La ventaja de ser abuela es que, cuando se dan las despedidas y finales, ya
tenemos plena conciencia del correr de la vida y más tiempo para disfrutar de
esos cierres de ciclo que ocurren en la vida de los nuestros.
Ayer, envuelta por una mañana de sol y humedad, disfruté del fin de
cursos de mi nieta. Un puñado de gente nos reunimos para celebrar los logros y
perseverancia de los niños que, con orgullo, se hacen llamar “comunidad”.
En un sistema escolar, donde todos son importantes y valiosos por sus
diferencias, se abrieron los espacios para que cada uno de los chicos que se
graduaba expresaran sus talentos y sentimientos. Algunos cantaron, otros
improvisaron palabras emocionadas y, para los que continuarán en la escuela,
fue el tiempo de observar y aplaudir. Para esos pequeñitos, ¡también hubo una
última lección!
Mientras en otras escuelas se extiende la pasarela para que cada niño
pase por ella, en la de mi nieta también les enseñan el arte de acompañar sin andar
bajo la luz de los reflectores.
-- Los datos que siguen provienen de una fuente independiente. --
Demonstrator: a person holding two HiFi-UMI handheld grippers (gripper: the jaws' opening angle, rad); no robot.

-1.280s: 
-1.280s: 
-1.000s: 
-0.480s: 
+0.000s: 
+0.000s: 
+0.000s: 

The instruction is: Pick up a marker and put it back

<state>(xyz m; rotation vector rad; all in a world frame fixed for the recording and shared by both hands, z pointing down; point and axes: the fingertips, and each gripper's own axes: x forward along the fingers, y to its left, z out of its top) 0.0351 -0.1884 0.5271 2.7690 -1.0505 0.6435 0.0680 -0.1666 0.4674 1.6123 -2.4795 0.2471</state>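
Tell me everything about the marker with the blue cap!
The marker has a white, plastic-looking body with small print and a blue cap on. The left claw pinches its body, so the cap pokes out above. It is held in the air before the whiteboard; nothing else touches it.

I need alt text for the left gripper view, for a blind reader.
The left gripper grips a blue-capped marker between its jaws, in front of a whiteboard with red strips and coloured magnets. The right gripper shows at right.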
Con un silencio respetuoso y el ánimo de
aplaudir los éxitos de los que parten, dejaron el lugar del protagonismo a
quienes lo habían ganado a mérito de cursar ya varios años.
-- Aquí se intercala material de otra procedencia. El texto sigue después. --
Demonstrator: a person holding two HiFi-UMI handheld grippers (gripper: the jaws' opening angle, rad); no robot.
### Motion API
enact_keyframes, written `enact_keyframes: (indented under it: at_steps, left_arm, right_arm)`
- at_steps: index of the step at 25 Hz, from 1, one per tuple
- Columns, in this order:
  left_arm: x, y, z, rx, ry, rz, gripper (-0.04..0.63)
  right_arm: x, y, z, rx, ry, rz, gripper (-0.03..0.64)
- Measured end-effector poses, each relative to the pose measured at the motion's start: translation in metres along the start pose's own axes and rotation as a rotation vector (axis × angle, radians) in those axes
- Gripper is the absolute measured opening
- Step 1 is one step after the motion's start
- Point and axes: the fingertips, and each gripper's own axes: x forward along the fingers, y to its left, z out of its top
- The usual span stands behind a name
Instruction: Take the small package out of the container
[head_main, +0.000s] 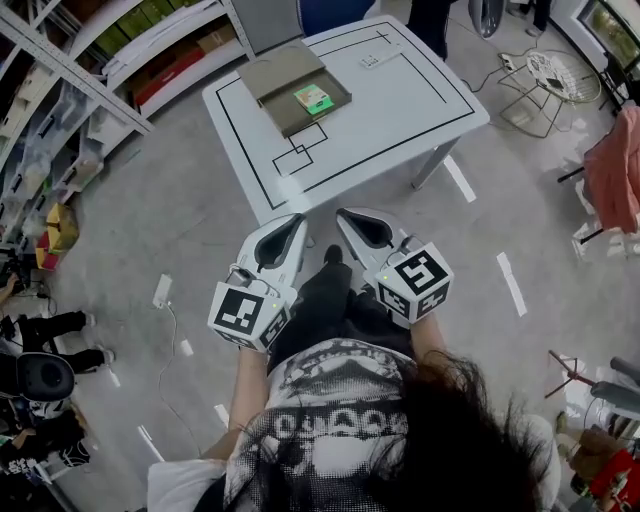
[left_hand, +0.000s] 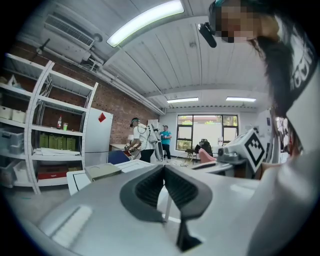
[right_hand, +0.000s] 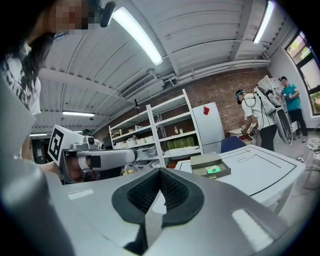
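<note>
nothing of the task was done yet: the small green package (head_main: 312, 97) lay inside the flat olive cardboard container (head_main: 272, 72) on the white table (head_main: 420, 100). the left gripper (head_main: 296, 226) and right gripper (head_main: 348, 218) hung well short of the container, each with its jaws pressed together on nothing. reaching, gripping and lifting out were all left to do. the right gripper view showed the package in the container. the left gripper view showed only the container's side.

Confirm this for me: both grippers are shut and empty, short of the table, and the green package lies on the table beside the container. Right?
One thing is off: the green package lies inside the container, not beside it, as the head view shows. The rest holds: the left gripper and right gripper are shut, empty and short of the table.
</note>
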Motion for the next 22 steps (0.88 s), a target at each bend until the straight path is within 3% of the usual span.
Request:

Todo me hizo pensar. ¿Qué sería de nuestra sociedad si, al igual que
en esa pequeña comunidad escolar, aprendiéramos a celebrar los logros de los
demás y no viviésemos el ansia permanente de sobresalir para ganar el aplauso y
la atención?
Dos palabras se conjugan en mi respuesta: Armonía y equilibrio.
Se me ocurre que, en nuestras relaciones imperaría una sensación de
armonía al vivir libres de la competencia; y un equilibrio en nuestras
emociones se instalaría al tener la certeza de que, sin necesidad de demostrar,
conservamos un lugar único y personal dentro de una comunidad.
¡Cuánta felicidad añadiríamos a nuestra vida, si también gozáramos los
logros de los otros!
Un aplauso a la comunidad Montessori.